Run to the Another World第87話


稲本明は宮城県の名取市で生まれ育ち、中学生の入学当時から親に無理やり

体力維持の為に部活動でボクシングを習わされる事になった。しかし始めてみると意外と

これが楽しく、それが切っ掛けで次第に他の格闘技にも興味を持ち始め、ボクシング部と共に

プライベートでは空手と柔道を一緒に教えている道場へと通う様になり、以後この3つの武術を今も続けている。

ちなみに今は空手が2段、柔道は3段の段位を持っており、ボクシングは22歳の時にプロライセンスを取得した。

彼が東京に出て来たのは高校を卒業してからだった。特にこれと言ってやりたい事が無かった明だったが、このまま

一生地元に居ると言うのも何だかつまらないと思ったので東京で就職をする事にした。

そんな就職先に選んだのは給料が良さそうと言うだけでパチンコ店だったが、今ではそのパチンコ店の店長をしている。

そして、そのパチンコ店で働き始めた数ヵ月後に出会ったのが車と言う存在だった。


元々車には興味が無く、格闘技に打ち込んで来て東京でも格闘技を続けていたのだが、

就職した数ヵ月後にパチンコ店の先輩に「家迄送って行く」と称して夜の首都高速にドライブに

誘われて行ったのが始まりであった。そこで環状線を先輩のCR−Xで走り回って貰い、

格闘技で養ったスピード感覚よりも更に上のスピードの領域があると知って車への興味を段々と持ち始める。

そこからはジムにも通いつつ車を買うための貯金をし始め、1994年にその当時新車でも発売がされていた

EG6シビックの91年モデルを中古車で購入。貯金の何割かをそのシビックの維持費とチューニングに注ぎ込み、

首都高速を走ったり関東のサーキットに行ってみたりと言う様に車にはまり込んで行った。

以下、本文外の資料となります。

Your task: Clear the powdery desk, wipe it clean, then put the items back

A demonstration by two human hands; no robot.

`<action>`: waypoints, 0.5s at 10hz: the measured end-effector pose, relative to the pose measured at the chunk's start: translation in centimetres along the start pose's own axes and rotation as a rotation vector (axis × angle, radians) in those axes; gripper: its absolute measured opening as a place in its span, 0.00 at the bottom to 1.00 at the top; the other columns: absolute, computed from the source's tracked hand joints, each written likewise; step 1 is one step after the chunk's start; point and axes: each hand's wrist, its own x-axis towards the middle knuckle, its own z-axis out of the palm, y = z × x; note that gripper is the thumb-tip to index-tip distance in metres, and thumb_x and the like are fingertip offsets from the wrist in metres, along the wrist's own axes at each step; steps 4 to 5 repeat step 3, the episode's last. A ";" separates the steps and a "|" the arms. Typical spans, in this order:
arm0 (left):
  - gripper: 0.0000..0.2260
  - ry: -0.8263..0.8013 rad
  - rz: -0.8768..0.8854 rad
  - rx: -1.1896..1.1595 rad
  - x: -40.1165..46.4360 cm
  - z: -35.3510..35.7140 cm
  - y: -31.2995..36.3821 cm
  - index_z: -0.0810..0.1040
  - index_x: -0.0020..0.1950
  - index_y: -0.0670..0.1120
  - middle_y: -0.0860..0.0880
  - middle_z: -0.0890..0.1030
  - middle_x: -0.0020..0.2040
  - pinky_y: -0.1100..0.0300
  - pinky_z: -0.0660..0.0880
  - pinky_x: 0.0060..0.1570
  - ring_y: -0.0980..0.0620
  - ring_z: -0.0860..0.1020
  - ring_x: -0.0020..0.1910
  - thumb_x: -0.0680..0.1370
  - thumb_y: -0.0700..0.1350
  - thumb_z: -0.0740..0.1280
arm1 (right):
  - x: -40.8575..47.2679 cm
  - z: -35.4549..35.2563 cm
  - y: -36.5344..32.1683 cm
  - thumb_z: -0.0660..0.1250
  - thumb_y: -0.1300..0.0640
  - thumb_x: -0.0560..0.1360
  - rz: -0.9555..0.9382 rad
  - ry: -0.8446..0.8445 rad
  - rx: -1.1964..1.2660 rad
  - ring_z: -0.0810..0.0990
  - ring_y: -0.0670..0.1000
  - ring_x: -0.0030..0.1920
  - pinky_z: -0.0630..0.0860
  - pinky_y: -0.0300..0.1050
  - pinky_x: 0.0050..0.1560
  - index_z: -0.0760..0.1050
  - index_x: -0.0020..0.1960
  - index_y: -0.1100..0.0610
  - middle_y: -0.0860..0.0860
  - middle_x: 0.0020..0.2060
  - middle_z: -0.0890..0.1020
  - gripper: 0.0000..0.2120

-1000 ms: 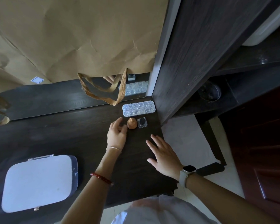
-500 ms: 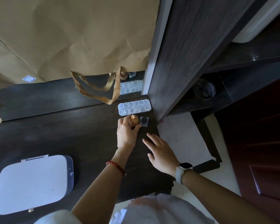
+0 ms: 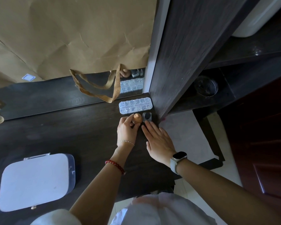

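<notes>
On the dark wooden desk (image 3: 75, 127), near its far right corner, my left hand (image 3: 126, 130) grips a small copper-coloured cone-shaped object (image 3: 137, 118). Just right of it sits a small clear square jar (image 3: 147, 116) with dark contents. My right hand (image 3: 158, 140) lies flat with fingers spread, its fingertips touching the jar's near edge. Behind both lies a clear compartmented organiser box (image 3: 135, 105). A white case (image 3: 34, 181) with a clear edge rests at the desk's near left.
A brown paper bag (image 3: 68, 38) with woven handles (image 3: 102, 88) covers a mirror at the back. A dark upright panel (image 3: 177, 54) bounds the desk on the right, with a shelf and a round dish (image 3: 205, 86) beyond. Pale floor lies to the right.
My left hand moved forward and closed on the copper-coloured object. My right hand slid forward until its fingertips reached the small jar.
</notes>
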 end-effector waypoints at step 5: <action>0.20 -0.014 -0.023 0.006 0.4 0.1 1.2 0.73 0.64 0.44 0.41 0.75 0.56 0.57 0.71 0.51 0.44 0.78 0.50 0.72 0.41 0.69 | 0.4 -0.9 0.7 0.54 0.56 0.78 0.013 -0.015 0.030 0.46 0.52 0.76 0.51 0.50 0.74 0.47 0.75 0.54 0.52 0.76 0.47 0.28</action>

今現在もそのシビックは明の普段の愛車として使われており、使い勝手が良いし一目で分かる様な

目立った改造はしていないので職場に行く時にも凄く重宝しているのであるとか。


しかし、2000年初頭にそのシビックは廃車寸前に迄追い込まれる事になってしまう。

首都高速道路が1999年にサーキットとして生まれ変わったので、当然明も

そのサーキットに家から近い事もあってリニューアル当初から走り回っていた。

そうしてシビックでめきめき実力をつけて環状線のボスの1人になる迄に成長して

居たのだったが、当時ハチロクとスープラに乗っていた宝坂令次とバトルして

シビックをクラッシュさせてしまう。その当時は首都高サーキットを走る事にも飽きて来ており、

本格的なサーキットへの進出も考えていたが令次の登場が彼の闘志に火をつけ、

引退を撤回させると言う事になった。


スープラに乗っていた令次に負けてしまった明は、これから上に行くのなら

もっとパワーのある車が必要だと言う事を実感し、その結果として

そのデザインに一目惚れをして欲しいと思っていたがなかなか踏ん切りが

つかなかったZ15Aの最終型GTOを思い切って購入。

高い買い物ではあったが、そのスポーティなデザインとエンジンのビッグパワーに

非常に満足しており、それから環状線においては殆んど敵無しとなっていた。


それからは令次が創設したサーティンデビルズに誘われたのでメンバーとして加入し、

一時期は仕事を休職して六甲山にサーティンデビルズのメンバーとして行っていた事もあれば、

サーキットでS15シルビアを使ってプロレーサーとして活動していた事もある。Z15AMのGTOは

その後2度廃車にしてしまい、現在持っているもう1台の愛車のGTOは同じZ15AMでもう3台目になる。

今は首都高サーキットを引退しており、GTOはサーキットで走り込む為の車として使っている。

だが、そんな明にも欠点が存在していた。シビックからGTOにメインマシンを移し変え、元々アンダーステアな

FF車を扱っていたのですぐに挙動にも慣れたのだが、それ故に慢心が生じてしまいその後の敗北を切っ掛けに

凹む様になった。格闘技をやっていた事で精神的に強くなった筈だったが、車で負けると言う事がこれだけ大きな

ショックを生むのかと自分でも驚く位になかなか立ち直る事が出来なかった。そこからメンタル的な部分での弱さが

どんどん大きくなってしまって、酷い時には1回負けると1ヶ月以上立ち直るのに時間が掛かり、それを克服する為に

1度車から離れてもう1度格闘技に専念していた事があった程だ。今も若干そんな名残が残っては居るが、本人曰く

「以前よりは酷くは無くなったと思っている」そうである。